In running, swimming and high-repetition calisthenics, the journey to competitive scores often is met with training plateaus. This workout will help you focus on improving on calisthenics if you are stuck on a plateau and help you get into better and faster running and swimming shape for fitness tests like the Navy physical screening test, RECON test and the Air Force physical ability and stamina test.

Here are a few rules and training ideas to help you get off the plateau with a few changes to your weekly routine:

Typical advanced training split routines will have you doing upper-body calisthenics/run/swim every other day and leg PT, run or ruck, and swim with fins on the days in between. When most people hit plateaus, it is from either doing too much and not allowing for recovery or from not doing enough training at a high intensity.

When doing tough workout days like the one below, I recommend that you take a mobility day before this one. During this week, the upper-body days were Monday and Wednesday, with leg day on Tuesday. A variety of running and swimming was done on these days as well.

On Friday, make it a mobility day off where you do a series of five minutes of easy cardio options (bike, row, swim, or soft ground jog), followed by five minutes of stretching, foam rolling and massage tooling. Repeat that five times and finish with a short swim, tread and dynamic stretches in chest-deep water.

After this easy recovery day, you are now ready for this once-a-week workout:

Max Rep Sets Workout -- The Fewer the Sets, the Better

Warmup with 1-5 pyramid:

Pull-up x 1, push-ups x 2: one pull-up, two push-ups, 25 meters of jog and dynamic stretches, two pull-ups, four push-ups, 25-meter warmup, 3/6, 4/8, 5/10. Keep warming up with a short jog or dynamic stretching if needed.
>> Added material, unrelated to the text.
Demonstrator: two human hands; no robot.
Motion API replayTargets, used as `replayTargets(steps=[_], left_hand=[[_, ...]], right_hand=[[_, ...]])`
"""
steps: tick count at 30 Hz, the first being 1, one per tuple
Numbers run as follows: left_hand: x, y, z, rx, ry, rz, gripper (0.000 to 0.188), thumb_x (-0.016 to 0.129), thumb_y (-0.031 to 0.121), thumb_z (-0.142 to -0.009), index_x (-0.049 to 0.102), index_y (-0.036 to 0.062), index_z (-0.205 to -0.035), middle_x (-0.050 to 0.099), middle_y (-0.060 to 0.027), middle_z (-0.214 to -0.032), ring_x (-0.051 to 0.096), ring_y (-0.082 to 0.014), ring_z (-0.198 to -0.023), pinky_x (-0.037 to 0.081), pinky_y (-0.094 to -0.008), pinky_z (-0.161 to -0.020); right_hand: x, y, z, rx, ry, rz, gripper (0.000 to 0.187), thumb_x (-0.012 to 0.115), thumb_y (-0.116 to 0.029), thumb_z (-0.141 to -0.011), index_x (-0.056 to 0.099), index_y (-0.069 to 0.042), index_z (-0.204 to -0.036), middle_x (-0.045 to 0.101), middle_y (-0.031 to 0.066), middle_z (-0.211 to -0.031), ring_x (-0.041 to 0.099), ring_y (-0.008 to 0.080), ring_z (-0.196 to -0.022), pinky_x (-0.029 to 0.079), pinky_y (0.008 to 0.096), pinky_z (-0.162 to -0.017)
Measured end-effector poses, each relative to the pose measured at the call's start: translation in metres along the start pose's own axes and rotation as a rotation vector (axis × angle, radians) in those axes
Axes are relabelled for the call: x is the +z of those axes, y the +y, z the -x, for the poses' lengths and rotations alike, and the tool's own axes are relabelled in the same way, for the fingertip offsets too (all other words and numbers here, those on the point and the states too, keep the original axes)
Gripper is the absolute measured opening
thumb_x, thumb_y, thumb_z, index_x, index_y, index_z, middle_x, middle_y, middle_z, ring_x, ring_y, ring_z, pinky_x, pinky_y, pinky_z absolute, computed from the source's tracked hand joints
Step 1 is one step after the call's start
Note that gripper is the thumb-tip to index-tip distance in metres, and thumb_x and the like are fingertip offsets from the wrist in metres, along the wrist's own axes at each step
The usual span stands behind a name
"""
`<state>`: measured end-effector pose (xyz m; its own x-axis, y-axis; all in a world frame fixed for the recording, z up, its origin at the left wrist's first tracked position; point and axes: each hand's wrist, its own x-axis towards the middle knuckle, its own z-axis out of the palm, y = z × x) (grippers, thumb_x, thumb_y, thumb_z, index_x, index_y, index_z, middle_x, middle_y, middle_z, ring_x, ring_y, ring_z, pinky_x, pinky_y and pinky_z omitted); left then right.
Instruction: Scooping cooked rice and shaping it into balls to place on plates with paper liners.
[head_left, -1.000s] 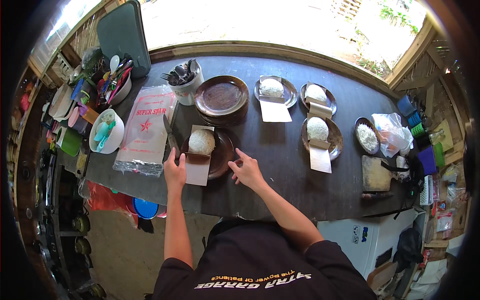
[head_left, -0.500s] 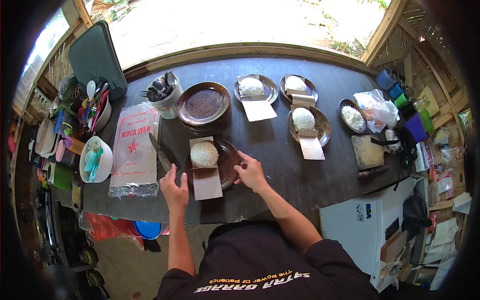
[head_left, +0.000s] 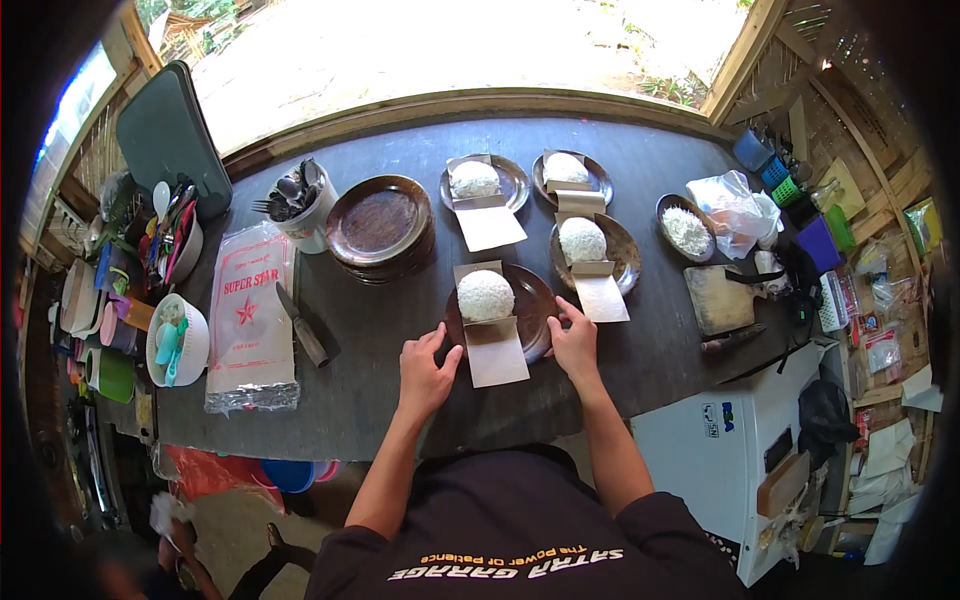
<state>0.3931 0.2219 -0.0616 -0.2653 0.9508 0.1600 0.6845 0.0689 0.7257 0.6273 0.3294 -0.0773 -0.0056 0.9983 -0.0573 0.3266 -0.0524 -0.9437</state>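
In front of me a dark brown plate (head_left: 535, 300) lies on the table. It bears a domed mound of white rice (head_left: 486, 296) on a sheet of brown paper (head_left: 498, 358), which hangs over the near rim. My left hand (head_left: 426, 374) grips the plate's left edge with fingers and thumb. On the opposite edge, my right hand (head_left: 575, 345) holds the rim the same way. Just beyond is another plate (head_left: 627, 255) with a rice mound (head_left: 582, 240) and paper. Two more such plates, a left one (head_left: 517, 185) and a right one (head_left: 598, 180), stand farther back.
Left of the plates are a stack of brown plates (head_left: 380, 222), a cutlery container (head_left: 312, 215), a knife (head_left: 303, 325) and a paper pack (head_left: 252, 315). Rightward sit a bowl of white food (head_left: 686, 231), a plastic bag (head_left: 735, 212) and a cutting board (head_left: 722, 300). Another person's arm (head_left: 190, 560) shows lower left.
Both hands and the plate of rice between them have shifted right, away from the knife and closer to the other filled plates. Another person has come into view at lower left.
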Motion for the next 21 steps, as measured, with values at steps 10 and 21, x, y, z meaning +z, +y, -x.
replayTargets(steps=[10, 21], left_hand=[[0.019, 0.003, -0.039, 0.001, 0.003, -0.046, 0.053, 0.07, 0.03, -0.085, 0.061, -0.0009, -0.128, 0.063, -0.0163, -0.125, 0.055, -0.0331, -0.106, 0.042, -0.0401, -0.097], [-0.005, 0.022, -0.073, 0.156, 0.104, -0.145, 0.044, 0.072, 0.023, -0.083, 0.066, 0.0031, -0.122, 0.067, -0.0108, -0.113, 0.056, -0.0293, -0.1, 0.043, -0.0395, -0.094]], right_hand=[[0.006, -0.017, -0.023, -0.198, -0.105, 0.423, 0.075, 0.07, -0.022, -0.083, 0.037, 0.004, -0.145, 0.052, 0.0286, -0.129, 0.054, 0.0427, -0.117, 0.045, 0.0451, -0.1], [-0.021, -0.067, -0.042, -0.386, -0.132, 0.575, 0.033, 0.066, -0.02, -0.086, 0.066, 0.001, -0.112, 0.07, 0.02, -0.091, 0.067, 0.0381, -0.091, 0.052, 0.0443, -0.083]])
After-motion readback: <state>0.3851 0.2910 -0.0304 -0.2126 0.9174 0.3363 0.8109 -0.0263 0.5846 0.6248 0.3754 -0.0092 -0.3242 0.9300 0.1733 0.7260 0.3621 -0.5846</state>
Now you are ready for the max rep sets.

Circuit of max reps: Make a circuit of the following exercises until you reach the required repetitions listed next to the exercise. The goal is to push yourself with the first exercise, then move into the next exercise for the most reps you can do, and the next and the next. Minimum rest, but rest as needed:

Pull-ups 100

Push-ups 200

Abs of choice 300 reps or 300 seconds of plank pose (5 minutes total)

Push press 100

Dumbbell or TRX rows 100

Dips 100 (or bench dips if needed)

Run 800 meters at goal-timed run mile pace each set until reps are completed

If you are at the high intermediate to advanced level, you should get the above repetitions in 5-6 (or fewer) sets. If this workout takes you more than six sets, it is fine to end the running sets after 6 x 800-meter goal pace runs and finish the repetitions, but stop at a total of 8-10 sets total as no more than that is needed.

This workout will build muscle stamina by pushing your near maximum effort each set (not failure -- just fatigue). Recovery is built in with different exercises and the run. Yes, you actually will “rest” by running.

Work hard to stay close to your goal pace on the timed run. But stop, stretch and drink water as needed between sets. This workout is not a race. Make these good repetitions so there is no need to time how quickly you do this.

Cooldown pyramid 5-1: 5 pull-ups, 10 push-ups or stretch, 4 pull-ups, 8 push-ups, 3/6, 2/4, 2/1

Pull-ups x 1

Push-ups x 2

Rest with static stretches

Swim -- It is up to you where you place the swim workout. It Is a nice cooldown after all the above, but you may perform better if you come back a few hours later to do the swim portion.

Here is a classic workout that helps people prepare for 500-yard or 500-meter military swim tests.

Swim 500-meter warmup -- easy pace and mix in some treading (no hands) for a few minutes.

Repeat 10 times

50-meter freestyle at 6-8 strokes per breath

50-meter combat sidestroke (CSS) at goal pace

Practice good technique with the strokes you need to use, but make the first 50 meters of each set challenging and push yourself speed. Then try to catch your breath with the stroke tested and see whether you can match your goal pace in each 50-meter swim set of the 500-meter swim test. If you want to get good at swimming 500 meters fast, you need to get in shape enough to swim a minimum of 1,500 meters in a workout day.

If you find yourself dragging in this workout, check your fuel gauge. It could be dehydration, loss of electrolytes, or low blood sugar and low glycogen. You may need to eat better before this workout and have a healthy sports drink (no caffeine) with sugar and electrolytes standing by, just in case.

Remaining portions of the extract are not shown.